### Exercise aim:
Copy out all lines of the listing below that hold "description".
*** Opening The data ***
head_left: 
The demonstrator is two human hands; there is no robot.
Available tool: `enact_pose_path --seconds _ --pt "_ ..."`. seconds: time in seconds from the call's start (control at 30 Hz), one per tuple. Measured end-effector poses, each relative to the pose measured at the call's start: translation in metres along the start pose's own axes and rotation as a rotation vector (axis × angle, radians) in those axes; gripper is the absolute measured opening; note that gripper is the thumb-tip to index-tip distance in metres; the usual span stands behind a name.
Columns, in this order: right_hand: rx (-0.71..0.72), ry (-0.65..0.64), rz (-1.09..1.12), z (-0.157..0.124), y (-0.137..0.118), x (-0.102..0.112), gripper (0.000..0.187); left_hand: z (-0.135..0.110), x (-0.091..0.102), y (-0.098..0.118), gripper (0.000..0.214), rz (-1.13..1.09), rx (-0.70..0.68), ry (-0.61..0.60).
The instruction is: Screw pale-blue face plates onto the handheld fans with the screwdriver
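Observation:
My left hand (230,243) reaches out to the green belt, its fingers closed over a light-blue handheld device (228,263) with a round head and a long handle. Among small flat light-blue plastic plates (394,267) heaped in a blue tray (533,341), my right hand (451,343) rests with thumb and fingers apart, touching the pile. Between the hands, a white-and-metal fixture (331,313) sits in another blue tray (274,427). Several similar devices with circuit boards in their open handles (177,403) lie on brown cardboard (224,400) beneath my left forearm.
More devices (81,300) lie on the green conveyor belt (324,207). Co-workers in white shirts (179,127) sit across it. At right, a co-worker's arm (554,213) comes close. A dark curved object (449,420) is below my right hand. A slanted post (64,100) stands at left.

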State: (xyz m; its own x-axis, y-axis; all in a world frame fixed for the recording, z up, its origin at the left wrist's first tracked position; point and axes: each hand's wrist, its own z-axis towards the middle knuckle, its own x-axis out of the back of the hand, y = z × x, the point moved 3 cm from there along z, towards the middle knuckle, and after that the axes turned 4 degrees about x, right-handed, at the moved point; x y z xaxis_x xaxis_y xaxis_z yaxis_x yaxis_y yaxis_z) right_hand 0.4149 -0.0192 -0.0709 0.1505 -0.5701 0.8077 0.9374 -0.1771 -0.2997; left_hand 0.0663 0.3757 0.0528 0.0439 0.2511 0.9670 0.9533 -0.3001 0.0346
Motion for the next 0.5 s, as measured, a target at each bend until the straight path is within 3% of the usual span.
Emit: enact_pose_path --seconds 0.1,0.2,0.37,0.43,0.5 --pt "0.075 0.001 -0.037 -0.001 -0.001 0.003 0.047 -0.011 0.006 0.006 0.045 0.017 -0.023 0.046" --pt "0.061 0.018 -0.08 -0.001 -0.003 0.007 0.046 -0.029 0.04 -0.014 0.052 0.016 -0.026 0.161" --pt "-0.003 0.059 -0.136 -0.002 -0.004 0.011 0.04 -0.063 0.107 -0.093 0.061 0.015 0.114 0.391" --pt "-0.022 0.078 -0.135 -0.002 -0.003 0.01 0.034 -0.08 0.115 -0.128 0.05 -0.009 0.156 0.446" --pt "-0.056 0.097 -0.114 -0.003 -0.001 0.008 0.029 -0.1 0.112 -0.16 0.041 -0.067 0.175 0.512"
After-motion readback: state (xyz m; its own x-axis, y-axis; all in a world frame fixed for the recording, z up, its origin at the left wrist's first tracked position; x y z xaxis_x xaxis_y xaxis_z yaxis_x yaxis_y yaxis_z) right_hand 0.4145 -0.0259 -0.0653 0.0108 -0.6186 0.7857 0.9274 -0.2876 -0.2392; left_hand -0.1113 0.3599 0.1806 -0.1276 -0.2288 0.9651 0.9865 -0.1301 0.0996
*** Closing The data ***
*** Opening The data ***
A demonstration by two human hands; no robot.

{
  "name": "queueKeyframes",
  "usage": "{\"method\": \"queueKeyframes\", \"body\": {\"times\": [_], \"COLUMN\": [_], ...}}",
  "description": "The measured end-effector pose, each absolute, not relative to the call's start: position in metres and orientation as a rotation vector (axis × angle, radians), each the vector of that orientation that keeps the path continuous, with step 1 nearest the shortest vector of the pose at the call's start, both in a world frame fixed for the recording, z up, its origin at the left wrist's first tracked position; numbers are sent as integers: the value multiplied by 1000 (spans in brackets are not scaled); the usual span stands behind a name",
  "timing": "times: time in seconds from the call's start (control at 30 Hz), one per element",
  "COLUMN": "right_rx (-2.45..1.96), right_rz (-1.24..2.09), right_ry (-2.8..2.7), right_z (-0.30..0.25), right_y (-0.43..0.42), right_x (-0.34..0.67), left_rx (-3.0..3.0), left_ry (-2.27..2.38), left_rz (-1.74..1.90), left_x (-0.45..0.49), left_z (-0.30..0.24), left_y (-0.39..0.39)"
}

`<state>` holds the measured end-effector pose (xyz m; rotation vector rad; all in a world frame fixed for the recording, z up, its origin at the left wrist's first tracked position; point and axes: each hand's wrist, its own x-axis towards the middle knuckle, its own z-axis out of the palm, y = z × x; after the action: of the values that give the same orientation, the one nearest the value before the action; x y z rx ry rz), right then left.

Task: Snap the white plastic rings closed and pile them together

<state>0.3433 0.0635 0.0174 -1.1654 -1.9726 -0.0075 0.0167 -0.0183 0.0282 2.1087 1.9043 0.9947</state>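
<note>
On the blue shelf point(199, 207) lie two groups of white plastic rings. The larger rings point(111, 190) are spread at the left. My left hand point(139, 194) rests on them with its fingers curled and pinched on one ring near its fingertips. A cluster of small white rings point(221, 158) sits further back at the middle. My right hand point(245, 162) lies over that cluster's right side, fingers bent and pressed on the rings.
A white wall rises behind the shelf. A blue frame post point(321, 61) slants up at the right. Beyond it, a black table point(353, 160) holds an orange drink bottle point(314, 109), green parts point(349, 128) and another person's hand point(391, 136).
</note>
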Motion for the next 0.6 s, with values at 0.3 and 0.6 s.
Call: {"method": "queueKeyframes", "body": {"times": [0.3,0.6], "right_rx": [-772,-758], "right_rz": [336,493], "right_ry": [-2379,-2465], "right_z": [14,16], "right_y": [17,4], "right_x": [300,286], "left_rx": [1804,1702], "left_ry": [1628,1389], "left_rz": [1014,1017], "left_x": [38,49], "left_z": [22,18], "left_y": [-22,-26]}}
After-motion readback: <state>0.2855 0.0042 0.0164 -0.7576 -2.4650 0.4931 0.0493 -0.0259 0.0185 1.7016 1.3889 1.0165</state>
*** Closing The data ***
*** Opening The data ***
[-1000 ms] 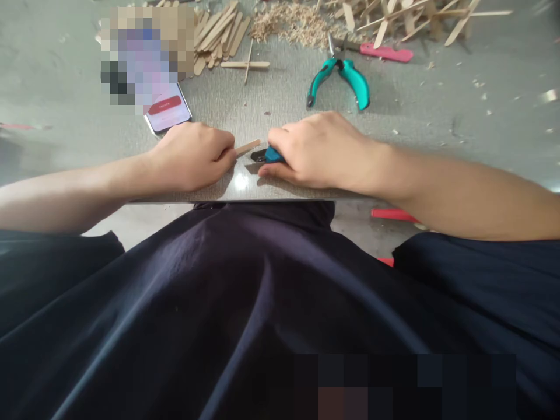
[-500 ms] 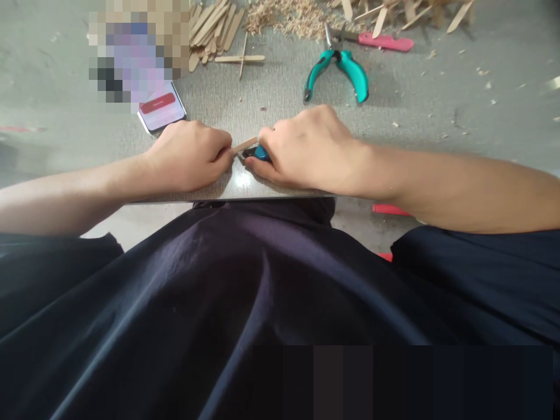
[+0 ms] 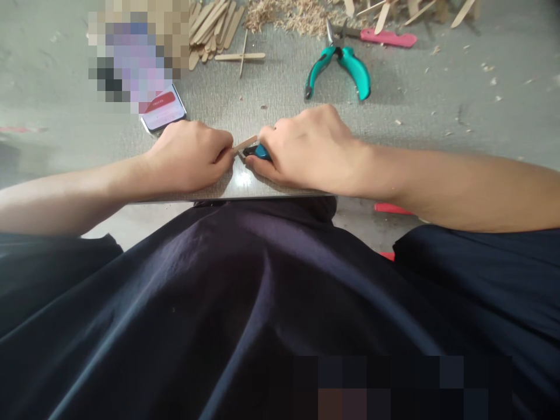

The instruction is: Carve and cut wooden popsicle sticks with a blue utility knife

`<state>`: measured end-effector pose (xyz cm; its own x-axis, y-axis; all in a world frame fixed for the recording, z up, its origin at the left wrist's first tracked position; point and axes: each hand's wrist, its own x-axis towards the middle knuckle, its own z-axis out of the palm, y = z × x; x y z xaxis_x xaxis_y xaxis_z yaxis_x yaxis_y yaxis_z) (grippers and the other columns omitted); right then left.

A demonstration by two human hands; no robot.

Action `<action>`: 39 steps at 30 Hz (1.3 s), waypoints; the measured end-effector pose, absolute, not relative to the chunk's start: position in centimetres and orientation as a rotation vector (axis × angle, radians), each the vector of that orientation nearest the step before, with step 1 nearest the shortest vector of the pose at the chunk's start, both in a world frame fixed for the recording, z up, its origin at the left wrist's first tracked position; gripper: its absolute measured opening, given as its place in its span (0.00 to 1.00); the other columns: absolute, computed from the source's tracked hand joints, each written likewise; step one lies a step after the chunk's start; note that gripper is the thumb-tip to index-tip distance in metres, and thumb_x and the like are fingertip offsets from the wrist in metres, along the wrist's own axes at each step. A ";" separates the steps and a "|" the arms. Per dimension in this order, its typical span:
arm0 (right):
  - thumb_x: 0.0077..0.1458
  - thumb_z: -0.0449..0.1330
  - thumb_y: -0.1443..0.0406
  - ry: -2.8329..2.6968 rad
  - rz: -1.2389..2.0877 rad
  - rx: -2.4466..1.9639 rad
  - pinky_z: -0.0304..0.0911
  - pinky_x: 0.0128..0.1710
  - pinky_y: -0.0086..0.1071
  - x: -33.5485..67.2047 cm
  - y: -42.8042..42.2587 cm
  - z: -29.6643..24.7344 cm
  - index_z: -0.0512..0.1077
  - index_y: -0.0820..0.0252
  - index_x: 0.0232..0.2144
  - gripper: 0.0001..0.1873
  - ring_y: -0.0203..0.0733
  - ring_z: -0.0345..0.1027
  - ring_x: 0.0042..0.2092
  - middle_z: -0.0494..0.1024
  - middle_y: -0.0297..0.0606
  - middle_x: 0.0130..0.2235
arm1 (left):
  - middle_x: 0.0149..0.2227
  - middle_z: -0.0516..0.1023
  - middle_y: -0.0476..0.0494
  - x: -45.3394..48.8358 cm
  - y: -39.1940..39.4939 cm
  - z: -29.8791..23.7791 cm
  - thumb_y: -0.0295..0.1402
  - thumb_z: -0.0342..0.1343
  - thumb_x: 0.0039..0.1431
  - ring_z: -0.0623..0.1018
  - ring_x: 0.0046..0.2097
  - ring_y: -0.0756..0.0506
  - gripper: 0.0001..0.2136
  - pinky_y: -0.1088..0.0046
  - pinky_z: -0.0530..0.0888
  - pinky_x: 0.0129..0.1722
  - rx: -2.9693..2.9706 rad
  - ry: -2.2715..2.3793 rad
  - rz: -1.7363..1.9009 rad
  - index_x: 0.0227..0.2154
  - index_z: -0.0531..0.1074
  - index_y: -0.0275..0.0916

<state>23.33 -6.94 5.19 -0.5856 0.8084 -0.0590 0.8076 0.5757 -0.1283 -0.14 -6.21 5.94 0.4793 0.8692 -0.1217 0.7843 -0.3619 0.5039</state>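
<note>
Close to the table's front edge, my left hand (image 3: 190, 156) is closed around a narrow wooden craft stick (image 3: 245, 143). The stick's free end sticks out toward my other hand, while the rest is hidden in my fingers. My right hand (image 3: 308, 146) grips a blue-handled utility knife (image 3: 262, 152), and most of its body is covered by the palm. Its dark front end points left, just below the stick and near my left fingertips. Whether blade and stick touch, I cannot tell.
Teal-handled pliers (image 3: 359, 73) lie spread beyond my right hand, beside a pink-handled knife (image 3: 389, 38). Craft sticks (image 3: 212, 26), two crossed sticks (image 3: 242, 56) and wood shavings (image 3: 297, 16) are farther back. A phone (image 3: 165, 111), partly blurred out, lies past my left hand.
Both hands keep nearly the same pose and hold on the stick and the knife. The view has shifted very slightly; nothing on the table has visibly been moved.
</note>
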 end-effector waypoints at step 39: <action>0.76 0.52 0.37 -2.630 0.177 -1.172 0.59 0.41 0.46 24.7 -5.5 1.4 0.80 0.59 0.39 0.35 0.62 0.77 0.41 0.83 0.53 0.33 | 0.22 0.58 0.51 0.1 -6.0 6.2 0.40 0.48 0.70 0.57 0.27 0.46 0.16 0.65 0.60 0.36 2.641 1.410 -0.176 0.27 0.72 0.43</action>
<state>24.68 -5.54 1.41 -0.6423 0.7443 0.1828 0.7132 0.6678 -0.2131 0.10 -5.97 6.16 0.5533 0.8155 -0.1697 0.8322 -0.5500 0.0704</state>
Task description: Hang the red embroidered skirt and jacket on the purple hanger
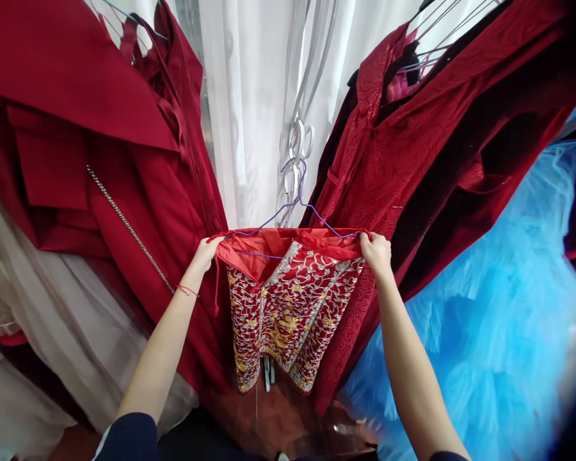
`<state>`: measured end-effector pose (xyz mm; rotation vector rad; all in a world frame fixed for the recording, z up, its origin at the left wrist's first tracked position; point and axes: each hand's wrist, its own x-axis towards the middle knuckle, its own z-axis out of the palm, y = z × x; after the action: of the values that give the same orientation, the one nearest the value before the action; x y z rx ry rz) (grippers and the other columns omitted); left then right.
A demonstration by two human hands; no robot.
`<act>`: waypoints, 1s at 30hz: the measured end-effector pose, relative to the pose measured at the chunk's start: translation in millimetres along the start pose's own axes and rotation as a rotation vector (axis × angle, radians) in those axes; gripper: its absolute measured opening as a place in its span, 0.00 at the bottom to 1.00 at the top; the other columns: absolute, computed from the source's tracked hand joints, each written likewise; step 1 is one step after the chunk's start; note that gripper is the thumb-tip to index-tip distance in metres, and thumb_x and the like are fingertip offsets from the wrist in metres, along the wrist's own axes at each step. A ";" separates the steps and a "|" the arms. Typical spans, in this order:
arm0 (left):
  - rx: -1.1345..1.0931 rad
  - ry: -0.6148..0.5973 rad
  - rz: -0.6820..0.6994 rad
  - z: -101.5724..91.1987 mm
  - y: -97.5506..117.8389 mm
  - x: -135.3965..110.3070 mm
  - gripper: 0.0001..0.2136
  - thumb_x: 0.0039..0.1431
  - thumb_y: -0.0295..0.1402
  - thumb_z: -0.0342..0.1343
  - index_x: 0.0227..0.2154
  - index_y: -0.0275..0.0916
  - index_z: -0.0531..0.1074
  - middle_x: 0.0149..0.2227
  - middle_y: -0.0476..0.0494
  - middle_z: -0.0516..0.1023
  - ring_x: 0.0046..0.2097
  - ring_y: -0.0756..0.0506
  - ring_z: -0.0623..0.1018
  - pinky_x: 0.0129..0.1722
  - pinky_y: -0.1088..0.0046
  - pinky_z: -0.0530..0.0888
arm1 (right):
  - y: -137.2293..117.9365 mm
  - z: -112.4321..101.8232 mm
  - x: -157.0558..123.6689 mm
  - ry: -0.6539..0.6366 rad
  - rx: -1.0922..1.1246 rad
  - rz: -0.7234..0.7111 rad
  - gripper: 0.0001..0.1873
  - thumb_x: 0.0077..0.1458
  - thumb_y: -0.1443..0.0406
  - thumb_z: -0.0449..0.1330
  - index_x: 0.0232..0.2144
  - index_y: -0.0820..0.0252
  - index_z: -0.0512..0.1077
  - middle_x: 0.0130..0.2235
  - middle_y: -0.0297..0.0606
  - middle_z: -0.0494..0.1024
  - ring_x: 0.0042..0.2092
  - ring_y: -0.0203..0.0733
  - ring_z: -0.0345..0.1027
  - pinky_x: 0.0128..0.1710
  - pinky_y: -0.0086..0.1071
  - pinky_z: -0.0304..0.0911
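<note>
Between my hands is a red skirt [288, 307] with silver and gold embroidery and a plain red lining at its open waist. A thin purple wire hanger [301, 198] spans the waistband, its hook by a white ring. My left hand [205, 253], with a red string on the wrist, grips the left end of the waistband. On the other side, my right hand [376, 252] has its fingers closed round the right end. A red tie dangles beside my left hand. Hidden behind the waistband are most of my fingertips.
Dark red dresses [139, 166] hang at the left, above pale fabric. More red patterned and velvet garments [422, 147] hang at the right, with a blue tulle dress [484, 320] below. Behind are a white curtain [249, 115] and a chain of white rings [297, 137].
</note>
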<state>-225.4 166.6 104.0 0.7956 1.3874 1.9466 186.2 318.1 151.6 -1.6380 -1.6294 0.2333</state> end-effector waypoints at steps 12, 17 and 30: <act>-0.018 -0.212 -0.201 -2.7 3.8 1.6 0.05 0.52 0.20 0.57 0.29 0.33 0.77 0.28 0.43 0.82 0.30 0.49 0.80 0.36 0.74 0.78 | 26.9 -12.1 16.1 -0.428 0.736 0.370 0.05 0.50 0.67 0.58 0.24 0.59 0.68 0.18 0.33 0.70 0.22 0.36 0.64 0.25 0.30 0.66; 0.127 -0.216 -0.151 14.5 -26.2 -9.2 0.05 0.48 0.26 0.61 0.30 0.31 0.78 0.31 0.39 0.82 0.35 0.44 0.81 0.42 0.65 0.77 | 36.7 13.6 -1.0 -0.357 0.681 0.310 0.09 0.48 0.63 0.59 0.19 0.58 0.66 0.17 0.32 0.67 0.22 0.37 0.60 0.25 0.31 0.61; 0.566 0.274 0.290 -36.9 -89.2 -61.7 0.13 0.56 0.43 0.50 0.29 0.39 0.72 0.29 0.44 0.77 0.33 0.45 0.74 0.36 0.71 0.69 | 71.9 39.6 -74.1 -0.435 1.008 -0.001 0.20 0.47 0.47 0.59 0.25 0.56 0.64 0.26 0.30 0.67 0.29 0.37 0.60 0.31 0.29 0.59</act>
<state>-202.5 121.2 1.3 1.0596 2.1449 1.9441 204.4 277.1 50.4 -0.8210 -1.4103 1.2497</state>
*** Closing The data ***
### Exercise output:
  "description": "The measured end-effector pose, each absolute, not relative to the call's start: position in metres and orientation as a rotation vector (axis × angle, radians), each the vector of that orientation that keeps the path continuous, with step 1 nearest the shortest vector of the pose at the call's start, both in a world frame fixed for the recording, z up, its origin at the left wrist's first tracked position; numbers are sent as integers: the value multiplied by 1000 (spans in brackets are not scaled); the usual span stands behind a name",
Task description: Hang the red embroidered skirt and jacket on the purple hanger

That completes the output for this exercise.